決意とも取れるこの申し出に、晴助は本意ならずも追従する事になった。
「居並ぶ皆々にも意見を伺いたい。上様の挙兵に意義のある者はおらぬか」
一同をさっと見渡した。
「上様は挙兵されて、まずは何処かを攻められるのですか?」
これは晴氏挙兵になると北條氏との勢力堺にあたる菖蒲城の金田氏だった。菖蒲城は周りを忍城、松山城、石戸城に囲まれているのだ。同じく最前線となる羽生城の広田も金田の質問に同調した。
「左様にござる、まずは松山・石戸・岩付の三城を攻めて鎮めねば、挙兵をしても取り囲まれ古河の城まで押し込まれるは必定にございましょう」
これを晴氏は一蹴し「挙兵はするが古河城に籠るのみ。そのほう達は其々に城に籠り数年間持ち堪えよ」そう言い放った。
「あの八万を打ち崩した北條殿ですぞ、我が城に籠る人数だけで数年持ち堪えるのは些か」
「無理だと申すか」
晴氏の口から洩れでる言葉は心の無い冷たいものであった。
「無理と思うならば自ら城を毀ち、一族郎党を引き連れて古河の城に入ればよい」
これは晴氏の無理と云うもの。領地と領民を置き去りにして自ら城を破却し一族郎党で逃げだす事は、最早その城は自落した事に他ならない。その時に領主は頼める人にはならなくなってしまうのだ。
北條勢が寄せて来るとそこの住民は全て北條側に組み込まれる事になる。
「上様、それは御無理と言うものにござる」
「なれば自城に籠りおり、儂が挙兵後は各々の城で籠城せい。時が来るまで決して動くでない」
一同を見渡した晴氏が再び晴助の方を向いた。
「中務、これより儂が挙兵すること関東の国人豪族達に知らせよ。合わせて其々から籠城の為の兵と兵糧を募るのじゃ」
晴氏の決意は固かった。それから七日程で各地の国人豪族達に印判状が出回ったのだが、ここで梁田晴助が意外な行動を取る事になった。
現在の古河足利家の勢力と小田原北條家の勢力は比ぶべくもない程に隔たりができている。

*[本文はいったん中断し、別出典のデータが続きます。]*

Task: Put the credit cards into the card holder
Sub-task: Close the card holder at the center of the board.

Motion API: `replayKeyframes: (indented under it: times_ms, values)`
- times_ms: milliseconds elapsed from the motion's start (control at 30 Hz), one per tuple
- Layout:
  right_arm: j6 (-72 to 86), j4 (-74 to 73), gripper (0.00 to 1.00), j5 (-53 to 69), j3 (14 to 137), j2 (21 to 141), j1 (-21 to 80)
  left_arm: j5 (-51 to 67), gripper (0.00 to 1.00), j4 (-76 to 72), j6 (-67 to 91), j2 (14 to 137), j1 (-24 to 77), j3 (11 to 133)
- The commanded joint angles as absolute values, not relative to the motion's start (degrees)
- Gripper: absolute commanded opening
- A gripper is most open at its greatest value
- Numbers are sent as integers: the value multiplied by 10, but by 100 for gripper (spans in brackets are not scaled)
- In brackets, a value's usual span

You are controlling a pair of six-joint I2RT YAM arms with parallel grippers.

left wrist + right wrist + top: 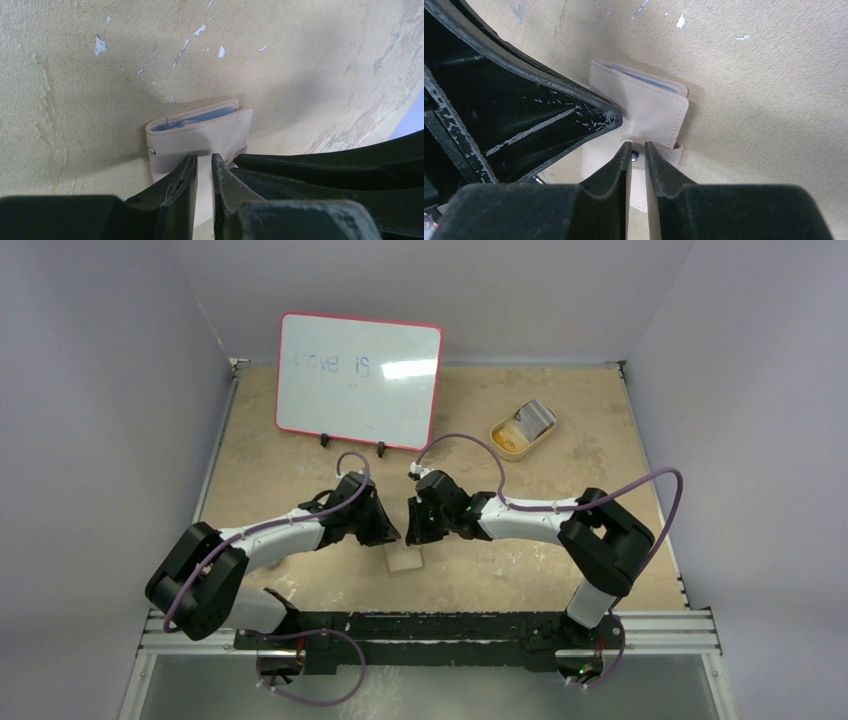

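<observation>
The card holder (200, 137) sits on the desk (75, 75), right between the two arms and just in front of their tips; it is folded over, and the thin blue-grey edges of the credit cards (197, 120) peek out of its top, so some cards look to be inside already; the left gripper (204, 162) is nearly closed, and a pale flap of the holder runs between its fingers, so it seems to be holding the holder there; the right gripper (638, 147) is narrow too, with its fingers on each side of the snap tab (674, 147) and the little shiny stud (634, 156), but I cannot tell if it is pinching yet; I think the job is near the end, at the step of handling the flap and the snap; the next move needs a soft, steady pinch, with one arm keeping the holder from sliding while the other works the tab; the holder is soft, smooth and tan like leather, with neat stitches along its rounded edges, so it will bend and may spring back; the cards are flat, stiff and slippery, so they could slide out if the holder tips; the desk is rough and beige with small chipped white spots; far back stand a tan oval dish (500, 445) with something flat in it, too small to name, and a red-rimmed whiteboard (358, 380).
</observation>
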State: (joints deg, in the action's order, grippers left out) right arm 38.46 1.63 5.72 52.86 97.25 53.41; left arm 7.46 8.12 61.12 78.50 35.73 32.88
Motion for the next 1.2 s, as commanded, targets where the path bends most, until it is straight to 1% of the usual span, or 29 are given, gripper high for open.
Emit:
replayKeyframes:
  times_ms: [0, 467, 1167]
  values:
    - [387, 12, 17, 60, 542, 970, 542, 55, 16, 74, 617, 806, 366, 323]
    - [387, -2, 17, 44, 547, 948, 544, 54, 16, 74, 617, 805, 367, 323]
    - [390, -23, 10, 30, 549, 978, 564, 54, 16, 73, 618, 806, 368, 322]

これを知らぬ公方晴氏ではなかったが、先の晴氏退位と嫡男廃嫡に周りが見えなくなったのだろう、その氏康に対して挙兵をする決断をしたのは先の通り。
しかしこのまま直接氏康と衝突しては古河足利家が消滅してしまうことは目に見えていた。
ならばと晴助が取った行動は、「岩付の太田資正殿と小田原の氏康殿に、上様挙兵を知らせよ」と、あれほど北條嫌いであった晴助が氏康に使者を出す事であっった。